- **WHAT YOU HAVE TO DO**
Among these records, tally each line with the word "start"; the answer is that number alone.

*** RECORD SET Section Begins ***

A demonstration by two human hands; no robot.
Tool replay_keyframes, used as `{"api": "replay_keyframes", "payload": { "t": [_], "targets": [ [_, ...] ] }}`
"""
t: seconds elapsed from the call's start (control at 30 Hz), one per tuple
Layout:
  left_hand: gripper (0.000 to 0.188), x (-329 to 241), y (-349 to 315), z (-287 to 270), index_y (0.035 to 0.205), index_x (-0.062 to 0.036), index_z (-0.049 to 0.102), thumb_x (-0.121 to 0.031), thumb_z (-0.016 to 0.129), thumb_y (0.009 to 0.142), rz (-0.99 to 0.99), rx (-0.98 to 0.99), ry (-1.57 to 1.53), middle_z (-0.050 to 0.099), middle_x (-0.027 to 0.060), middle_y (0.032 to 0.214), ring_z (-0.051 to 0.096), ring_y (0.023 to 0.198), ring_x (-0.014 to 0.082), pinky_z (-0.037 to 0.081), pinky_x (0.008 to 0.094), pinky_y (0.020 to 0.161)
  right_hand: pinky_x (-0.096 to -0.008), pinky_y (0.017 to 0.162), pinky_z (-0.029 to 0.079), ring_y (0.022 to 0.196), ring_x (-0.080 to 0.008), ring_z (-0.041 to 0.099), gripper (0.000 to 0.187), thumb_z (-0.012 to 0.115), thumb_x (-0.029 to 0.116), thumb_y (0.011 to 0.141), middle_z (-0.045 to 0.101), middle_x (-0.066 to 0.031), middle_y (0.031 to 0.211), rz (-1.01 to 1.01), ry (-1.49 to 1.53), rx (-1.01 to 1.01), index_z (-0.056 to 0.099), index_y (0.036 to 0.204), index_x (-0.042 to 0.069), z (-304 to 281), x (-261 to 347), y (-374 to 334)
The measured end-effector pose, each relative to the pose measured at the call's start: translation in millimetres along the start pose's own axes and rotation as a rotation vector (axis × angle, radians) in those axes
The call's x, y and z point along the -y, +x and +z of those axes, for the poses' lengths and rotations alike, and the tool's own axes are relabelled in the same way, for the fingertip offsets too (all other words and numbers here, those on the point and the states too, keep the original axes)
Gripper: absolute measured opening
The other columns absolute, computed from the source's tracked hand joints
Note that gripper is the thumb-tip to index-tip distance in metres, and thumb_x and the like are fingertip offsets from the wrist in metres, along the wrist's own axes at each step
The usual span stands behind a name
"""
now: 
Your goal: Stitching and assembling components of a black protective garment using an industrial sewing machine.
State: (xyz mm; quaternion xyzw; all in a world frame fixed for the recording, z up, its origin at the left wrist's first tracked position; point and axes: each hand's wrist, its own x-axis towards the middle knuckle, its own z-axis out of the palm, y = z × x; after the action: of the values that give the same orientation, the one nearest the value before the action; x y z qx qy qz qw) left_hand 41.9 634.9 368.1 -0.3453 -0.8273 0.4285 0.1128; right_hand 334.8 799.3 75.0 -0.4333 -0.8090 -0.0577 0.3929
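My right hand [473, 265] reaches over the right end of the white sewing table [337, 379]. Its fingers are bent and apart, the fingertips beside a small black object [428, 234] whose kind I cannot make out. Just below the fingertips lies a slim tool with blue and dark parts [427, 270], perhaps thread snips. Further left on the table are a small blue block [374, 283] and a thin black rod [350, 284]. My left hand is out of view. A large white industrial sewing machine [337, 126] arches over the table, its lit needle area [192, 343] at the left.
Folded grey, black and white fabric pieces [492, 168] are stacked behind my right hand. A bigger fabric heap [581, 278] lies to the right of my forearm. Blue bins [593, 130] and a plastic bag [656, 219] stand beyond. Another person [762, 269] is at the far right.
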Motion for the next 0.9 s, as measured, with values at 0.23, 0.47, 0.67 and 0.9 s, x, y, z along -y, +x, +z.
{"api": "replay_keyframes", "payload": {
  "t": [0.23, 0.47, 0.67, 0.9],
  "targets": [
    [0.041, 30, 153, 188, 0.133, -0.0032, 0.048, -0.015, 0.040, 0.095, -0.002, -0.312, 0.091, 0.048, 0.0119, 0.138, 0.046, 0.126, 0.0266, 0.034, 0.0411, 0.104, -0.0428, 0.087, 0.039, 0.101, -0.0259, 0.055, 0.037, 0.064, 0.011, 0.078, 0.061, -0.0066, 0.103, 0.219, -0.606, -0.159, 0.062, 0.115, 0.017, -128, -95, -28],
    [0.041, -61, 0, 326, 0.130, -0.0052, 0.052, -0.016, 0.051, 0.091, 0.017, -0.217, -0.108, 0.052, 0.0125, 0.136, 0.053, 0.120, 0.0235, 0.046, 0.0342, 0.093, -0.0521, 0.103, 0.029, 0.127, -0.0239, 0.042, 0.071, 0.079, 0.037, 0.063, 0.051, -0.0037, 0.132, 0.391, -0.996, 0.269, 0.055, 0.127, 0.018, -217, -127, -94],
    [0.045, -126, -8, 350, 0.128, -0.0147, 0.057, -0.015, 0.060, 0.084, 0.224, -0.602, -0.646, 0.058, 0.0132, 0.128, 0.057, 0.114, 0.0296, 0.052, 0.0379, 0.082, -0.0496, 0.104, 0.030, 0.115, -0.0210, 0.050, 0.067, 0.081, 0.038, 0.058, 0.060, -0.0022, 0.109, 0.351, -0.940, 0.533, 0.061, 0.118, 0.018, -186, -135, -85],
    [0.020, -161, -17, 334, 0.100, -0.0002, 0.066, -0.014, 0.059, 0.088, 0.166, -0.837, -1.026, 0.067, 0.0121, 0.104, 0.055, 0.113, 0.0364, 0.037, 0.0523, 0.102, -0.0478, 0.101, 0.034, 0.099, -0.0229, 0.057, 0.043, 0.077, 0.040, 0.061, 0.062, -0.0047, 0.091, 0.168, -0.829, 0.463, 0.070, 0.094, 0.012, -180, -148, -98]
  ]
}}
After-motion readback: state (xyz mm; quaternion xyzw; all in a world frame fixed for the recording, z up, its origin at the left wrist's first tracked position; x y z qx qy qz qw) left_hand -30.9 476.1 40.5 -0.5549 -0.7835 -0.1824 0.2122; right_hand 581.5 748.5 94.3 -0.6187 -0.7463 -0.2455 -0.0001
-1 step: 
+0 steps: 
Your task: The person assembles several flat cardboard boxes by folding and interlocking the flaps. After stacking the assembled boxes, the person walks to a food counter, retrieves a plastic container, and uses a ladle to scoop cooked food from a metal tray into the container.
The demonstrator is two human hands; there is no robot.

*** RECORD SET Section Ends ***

- **EXERCISE ANSWER**
2